23 November 2024

Aghi Ghayo Zorah atau Hari Raya Ziarah, ajang Silaturrahim akbar Masyarakat. 


4809 views

Bangkinang - Hari Raya Enam merupakan suatu tradisi yang dirayakan oleh masyarakat Bangkinang, usai merayakan Idul Fitri 1445 H.

Hari Raya ini digelar setelah berpuasa enam hari usai 1 Syawal. Perayaan tradisi Hari Raya Enam di Kampar dimulai dengan ziarah kubur, yang juga disebut Aghi Ghayo Zorah atau Hari Raya Ziarah

Hari Raya Enam atau Aghi Ghayo Onam 1445 Hijriah ini jatuh pada 8 Syawal atau Rabu,17 April 2024
Yaitu setelah warga Kampar berpuasa enam hari di awal Bulan Syawal setelah Hari Raya Idul Fitri. 
Tradisi turun-temurun ini diawali pelepasan peziarah setelah subuh.

Momen ini kental dengan rasa persaudaraan dan kekompakan masyarakat. 
"Ziarah Kubur Hari Raya Enam atau Aghi Ghayo Onam ini  sangat religius ini untuk mengekspresikan rasa syukur kepada Allah Swt," ujarnya. 

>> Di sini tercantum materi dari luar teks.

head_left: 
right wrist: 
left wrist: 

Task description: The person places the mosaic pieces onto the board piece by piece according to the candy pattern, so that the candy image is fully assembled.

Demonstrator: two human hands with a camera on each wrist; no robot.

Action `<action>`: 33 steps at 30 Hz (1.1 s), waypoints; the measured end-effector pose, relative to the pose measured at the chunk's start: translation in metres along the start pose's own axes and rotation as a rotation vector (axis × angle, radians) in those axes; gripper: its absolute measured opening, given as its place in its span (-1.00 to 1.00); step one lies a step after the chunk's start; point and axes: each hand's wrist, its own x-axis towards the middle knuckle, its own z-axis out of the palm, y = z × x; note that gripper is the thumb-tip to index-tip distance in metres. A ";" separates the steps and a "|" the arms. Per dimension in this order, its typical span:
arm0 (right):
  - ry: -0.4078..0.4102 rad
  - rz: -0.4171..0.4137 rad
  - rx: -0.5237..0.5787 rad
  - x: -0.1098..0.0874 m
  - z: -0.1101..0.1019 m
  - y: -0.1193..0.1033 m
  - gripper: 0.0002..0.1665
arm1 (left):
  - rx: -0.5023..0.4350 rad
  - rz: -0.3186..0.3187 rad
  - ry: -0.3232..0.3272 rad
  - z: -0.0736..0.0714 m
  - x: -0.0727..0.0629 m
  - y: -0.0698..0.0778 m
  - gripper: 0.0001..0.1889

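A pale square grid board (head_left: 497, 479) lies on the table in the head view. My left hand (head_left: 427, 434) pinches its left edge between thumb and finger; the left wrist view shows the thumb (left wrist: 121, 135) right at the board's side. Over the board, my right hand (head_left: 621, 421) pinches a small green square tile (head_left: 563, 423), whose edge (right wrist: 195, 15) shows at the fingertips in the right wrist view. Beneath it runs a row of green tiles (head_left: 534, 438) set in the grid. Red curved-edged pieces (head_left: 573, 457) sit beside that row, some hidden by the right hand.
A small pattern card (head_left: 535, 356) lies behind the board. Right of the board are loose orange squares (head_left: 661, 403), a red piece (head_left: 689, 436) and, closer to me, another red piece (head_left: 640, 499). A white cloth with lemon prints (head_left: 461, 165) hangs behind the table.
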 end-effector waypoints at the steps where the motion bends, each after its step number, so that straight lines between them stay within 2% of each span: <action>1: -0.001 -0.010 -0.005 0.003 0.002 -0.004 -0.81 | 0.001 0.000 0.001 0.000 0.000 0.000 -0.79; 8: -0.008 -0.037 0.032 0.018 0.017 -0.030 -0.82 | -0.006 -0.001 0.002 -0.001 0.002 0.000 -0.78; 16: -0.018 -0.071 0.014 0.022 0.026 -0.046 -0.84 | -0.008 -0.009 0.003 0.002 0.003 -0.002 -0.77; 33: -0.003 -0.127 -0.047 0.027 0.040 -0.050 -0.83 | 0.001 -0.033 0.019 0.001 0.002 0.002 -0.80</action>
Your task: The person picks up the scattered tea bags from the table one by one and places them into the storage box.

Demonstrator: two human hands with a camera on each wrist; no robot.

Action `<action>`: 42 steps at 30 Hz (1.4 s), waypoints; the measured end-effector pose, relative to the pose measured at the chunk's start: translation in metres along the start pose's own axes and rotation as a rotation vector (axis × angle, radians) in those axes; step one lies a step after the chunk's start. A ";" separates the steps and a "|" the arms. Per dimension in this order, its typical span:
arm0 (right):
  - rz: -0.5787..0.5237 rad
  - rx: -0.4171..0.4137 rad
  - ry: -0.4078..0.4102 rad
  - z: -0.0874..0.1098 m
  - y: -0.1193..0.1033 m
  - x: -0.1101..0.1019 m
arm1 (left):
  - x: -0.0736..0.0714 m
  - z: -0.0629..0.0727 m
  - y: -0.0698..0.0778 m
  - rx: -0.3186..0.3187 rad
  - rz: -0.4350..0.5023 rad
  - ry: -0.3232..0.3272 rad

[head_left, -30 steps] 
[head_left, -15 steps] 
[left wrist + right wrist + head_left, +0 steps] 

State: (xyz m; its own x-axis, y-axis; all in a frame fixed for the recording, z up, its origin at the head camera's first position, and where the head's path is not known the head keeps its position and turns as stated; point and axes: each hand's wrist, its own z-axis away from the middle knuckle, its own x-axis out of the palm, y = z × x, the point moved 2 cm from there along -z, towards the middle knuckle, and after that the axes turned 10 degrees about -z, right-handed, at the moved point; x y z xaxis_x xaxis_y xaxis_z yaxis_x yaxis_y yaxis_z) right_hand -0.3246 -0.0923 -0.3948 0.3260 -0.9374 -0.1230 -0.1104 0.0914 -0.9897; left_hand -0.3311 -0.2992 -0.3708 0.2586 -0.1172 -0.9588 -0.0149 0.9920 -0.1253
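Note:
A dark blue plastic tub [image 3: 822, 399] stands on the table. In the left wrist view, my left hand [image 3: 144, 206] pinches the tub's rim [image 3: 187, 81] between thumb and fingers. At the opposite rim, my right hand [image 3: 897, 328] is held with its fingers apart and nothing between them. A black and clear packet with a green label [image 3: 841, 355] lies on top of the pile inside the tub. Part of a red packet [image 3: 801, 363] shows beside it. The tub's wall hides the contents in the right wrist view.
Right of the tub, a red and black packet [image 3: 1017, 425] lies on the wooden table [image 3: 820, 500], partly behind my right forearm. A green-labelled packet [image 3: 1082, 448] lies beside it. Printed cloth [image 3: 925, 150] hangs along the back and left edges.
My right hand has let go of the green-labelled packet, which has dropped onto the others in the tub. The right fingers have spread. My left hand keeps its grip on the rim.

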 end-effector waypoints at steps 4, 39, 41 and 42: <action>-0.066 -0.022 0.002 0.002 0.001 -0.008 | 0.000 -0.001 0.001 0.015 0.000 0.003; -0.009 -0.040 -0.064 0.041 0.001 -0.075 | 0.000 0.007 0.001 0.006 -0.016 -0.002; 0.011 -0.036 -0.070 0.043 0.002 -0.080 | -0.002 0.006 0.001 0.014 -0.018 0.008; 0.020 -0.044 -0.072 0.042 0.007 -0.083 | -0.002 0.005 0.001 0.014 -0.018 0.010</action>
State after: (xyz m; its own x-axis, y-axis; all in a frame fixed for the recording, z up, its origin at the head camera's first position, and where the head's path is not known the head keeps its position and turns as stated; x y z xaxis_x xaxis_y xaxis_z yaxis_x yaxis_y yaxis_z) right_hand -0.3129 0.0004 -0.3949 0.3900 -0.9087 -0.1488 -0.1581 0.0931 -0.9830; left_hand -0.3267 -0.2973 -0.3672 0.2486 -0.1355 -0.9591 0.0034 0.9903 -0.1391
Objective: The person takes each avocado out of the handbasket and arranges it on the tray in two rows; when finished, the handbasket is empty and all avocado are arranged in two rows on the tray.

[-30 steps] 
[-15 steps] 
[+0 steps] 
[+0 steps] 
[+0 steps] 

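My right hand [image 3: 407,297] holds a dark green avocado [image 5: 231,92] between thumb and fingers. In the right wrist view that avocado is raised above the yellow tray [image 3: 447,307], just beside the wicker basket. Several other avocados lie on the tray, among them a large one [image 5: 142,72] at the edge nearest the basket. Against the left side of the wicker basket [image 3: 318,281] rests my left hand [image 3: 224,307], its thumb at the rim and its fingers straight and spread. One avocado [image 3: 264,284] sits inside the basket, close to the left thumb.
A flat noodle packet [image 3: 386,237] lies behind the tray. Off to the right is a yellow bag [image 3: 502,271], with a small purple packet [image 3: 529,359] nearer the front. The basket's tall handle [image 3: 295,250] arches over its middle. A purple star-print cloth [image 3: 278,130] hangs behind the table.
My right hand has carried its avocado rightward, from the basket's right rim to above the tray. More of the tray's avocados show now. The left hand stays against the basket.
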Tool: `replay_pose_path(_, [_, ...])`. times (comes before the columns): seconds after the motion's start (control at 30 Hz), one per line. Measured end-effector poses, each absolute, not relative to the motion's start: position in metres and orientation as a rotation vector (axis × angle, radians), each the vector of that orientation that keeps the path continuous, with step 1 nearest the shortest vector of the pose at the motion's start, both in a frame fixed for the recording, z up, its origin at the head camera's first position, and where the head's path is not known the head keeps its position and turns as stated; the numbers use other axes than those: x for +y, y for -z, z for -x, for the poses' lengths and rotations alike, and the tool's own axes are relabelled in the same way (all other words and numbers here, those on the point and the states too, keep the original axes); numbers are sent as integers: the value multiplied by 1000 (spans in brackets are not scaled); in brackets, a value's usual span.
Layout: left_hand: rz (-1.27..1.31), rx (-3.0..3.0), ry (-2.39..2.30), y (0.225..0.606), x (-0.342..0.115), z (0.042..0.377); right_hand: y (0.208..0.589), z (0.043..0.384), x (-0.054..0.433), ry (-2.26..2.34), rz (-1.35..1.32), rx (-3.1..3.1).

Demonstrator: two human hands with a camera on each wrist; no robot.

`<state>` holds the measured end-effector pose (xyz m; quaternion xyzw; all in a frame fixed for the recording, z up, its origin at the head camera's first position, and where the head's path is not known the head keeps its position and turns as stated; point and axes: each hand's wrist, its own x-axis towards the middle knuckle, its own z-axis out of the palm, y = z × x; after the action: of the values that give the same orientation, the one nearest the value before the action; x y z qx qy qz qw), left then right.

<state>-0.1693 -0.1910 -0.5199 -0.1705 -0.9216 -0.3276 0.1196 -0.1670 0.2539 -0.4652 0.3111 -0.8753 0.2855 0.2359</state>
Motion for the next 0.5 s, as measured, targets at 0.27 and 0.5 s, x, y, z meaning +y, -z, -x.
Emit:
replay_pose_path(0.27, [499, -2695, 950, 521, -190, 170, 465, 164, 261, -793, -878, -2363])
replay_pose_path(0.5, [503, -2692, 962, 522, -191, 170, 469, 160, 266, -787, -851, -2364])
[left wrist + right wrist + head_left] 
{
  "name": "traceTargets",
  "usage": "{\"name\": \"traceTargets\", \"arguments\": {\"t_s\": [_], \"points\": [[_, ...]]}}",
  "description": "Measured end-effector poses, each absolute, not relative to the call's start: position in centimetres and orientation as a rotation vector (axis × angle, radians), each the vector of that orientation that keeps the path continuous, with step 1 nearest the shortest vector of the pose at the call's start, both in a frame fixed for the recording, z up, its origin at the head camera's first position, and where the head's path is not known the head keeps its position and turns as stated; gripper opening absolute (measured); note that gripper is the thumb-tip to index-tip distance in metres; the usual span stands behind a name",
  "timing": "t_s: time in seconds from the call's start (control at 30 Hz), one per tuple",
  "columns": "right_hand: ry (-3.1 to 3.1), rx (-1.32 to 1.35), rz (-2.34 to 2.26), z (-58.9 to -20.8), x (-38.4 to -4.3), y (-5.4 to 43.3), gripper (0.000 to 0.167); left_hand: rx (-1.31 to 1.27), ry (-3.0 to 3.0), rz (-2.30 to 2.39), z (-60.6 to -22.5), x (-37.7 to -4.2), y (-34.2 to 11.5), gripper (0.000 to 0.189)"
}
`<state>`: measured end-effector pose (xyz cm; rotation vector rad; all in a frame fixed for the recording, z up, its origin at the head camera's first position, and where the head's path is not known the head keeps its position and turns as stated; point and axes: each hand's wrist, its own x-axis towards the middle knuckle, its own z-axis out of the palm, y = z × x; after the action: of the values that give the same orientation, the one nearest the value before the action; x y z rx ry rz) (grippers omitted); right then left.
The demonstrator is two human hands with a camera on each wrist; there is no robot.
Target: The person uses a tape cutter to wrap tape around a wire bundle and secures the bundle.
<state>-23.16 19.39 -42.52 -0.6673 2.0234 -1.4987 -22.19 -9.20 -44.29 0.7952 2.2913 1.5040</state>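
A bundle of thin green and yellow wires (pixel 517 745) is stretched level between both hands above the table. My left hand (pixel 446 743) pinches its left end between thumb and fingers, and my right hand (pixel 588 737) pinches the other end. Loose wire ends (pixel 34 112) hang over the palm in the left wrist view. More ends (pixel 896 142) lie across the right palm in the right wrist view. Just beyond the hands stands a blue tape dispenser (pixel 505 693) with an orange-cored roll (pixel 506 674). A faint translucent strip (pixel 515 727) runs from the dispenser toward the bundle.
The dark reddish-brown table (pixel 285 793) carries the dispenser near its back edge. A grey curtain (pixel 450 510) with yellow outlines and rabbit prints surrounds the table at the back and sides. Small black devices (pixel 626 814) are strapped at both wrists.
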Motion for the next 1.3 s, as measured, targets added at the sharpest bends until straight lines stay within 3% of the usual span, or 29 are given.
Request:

Warga Bangkinang membentuk beberapa kelompok peziarah di tempatnya masing-masing. Seperti di Desa Muara Uwai yang ikonik dengan pemakaman pejuang kemerdekaan, Datuk Tabano. 

Setiap rumah membawa bekal dengan talam ke pemakaman. Di dalam talam berisikan berbagai makanan untuk dibagikan kepada masyarakat yang hadir, mulai dari anak-anak hingga tokoh masyarakat dan para perantau.

Selain itu, tradisi ini juga diikuti dengan kegiatan makan bajamba (makan bersama-sama dari satu dulang). Puncaknya, warga yang berkumpul melakukan tahlil dan zikir bersama yang disebut kegiatan Ratik Tagak atau tahlilan sambil berdiri.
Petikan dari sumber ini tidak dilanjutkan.